At 3 months, despite the control of her fungal infection, the cornea is opaque due to a fibrinous reaction that also affects the IOL. After controlling the infection, the visual function can probably be restored with a new cornea transplant and replacement of the IOL.

Discussion

We report a case of keratomycosis caused by F. solani in a patient who had been wearing disposable soft contact lens for several years, often also used overnight. Outbreaks of Fusarium keratitis associated with the use of specific contact lens solutions as well as the ability of Fusarium to penetrate soft contact lenses forming biofilm have been described (13). Keratomycosis caused by Fusarium is important among the clinical conditions responsible because of ocular morbidity and blindness. It is a clinical challenge due to its slow pathological process, characteristics similar to other microbial keratitis, and possible complications. Therefore, a timely diagnosis and adequate therapy are the most important factors that favor a good prognosis. In our case, an Acanthamoeba keratitis was initially suspected but was excluded after the negative results of the tests carried out on the swab and contact lenses. Later, a probable Candida keratitis was suspected based on the presence of yeast cells on Gram stain after corneal scraping.

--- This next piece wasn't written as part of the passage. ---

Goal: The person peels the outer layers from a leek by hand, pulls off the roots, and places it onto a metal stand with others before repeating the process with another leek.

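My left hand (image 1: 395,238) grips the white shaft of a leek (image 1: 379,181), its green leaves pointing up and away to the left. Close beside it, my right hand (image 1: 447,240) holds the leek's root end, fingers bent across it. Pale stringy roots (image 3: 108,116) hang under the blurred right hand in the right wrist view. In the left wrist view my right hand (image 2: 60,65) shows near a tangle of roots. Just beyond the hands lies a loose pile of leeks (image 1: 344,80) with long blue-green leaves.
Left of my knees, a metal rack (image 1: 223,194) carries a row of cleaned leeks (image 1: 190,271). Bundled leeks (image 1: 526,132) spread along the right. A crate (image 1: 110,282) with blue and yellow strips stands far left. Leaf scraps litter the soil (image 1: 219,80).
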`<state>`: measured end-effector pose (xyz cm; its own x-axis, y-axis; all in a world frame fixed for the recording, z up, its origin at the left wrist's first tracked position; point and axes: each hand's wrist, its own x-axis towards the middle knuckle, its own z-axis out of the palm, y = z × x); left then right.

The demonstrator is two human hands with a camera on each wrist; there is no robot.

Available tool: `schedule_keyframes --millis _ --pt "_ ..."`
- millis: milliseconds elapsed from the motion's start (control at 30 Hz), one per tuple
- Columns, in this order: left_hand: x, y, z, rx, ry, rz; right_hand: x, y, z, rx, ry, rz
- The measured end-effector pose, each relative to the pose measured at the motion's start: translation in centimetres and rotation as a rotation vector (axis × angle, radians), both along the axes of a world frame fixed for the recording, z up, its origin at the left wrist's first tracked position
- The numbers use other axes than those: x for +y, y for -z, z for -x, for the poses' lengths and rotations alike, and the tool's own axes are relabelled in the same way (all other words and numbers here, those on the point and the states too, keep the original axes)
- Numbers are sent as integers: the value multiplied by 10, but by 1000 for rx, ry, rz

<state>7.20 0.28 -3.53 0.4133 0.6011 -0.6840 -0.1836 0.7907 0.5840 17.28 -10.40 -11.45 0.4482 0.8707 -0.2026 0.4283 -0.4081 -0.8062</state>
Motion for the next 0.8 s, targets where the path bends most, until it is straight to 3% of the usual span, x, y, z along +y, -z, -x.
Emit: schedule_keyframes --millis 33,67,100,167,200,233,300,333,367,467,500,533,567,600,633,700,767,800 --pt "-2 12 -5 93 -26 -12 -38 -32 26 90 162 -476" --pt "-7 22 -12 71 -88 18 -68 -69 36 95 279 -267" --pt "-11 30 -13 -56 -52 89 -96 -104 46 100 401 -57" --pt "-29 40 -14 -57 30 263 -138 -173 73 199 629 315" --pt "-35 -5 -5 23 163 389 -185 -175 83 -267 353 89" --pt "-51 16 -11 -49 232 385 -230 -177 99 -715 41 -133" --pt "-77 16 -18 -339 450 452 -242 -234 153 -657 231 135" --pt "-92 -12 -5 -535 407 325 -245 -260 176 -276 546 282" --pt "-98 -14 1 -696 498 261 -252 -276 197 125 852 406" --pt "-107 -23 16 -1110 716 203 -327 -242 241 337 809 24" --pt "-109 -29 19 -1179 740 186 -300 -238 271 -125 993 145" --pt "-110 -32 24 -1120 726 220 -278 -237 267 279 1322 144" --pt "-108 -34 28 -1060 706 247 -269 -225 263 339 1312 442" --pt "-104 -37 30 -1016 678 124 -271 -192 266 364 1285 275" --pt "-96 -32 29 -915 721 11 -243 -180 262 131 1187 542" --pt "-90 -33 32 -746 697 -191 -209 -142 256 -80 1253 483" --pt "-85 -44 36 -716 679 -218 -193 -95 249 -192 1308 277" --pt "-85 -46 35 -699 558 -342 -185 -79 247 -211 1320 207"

This determined the start of an empirical treatment with topical fluconazole and intravenous caspofungin; however, there was a subsequent deterioration of her clinical condition. Considering the worsening clinical condition of the patient, notwithstanding antifungal therapy, we excluded Candida as a possible etiological agent of keratitis because hypha formation is an essential step in the pathogenesis of Candida albicans in keratitis (14) and also in light of it not even being isolated in culture. Probably, in this initial phase, had the corneal scraping been sent to a specialized laboratory equipped for molecular and conventional mycologic diagnoses, a correct diagnosis could have been made, and a correct antifungal treatment could have been started without the necessity of a second transplant.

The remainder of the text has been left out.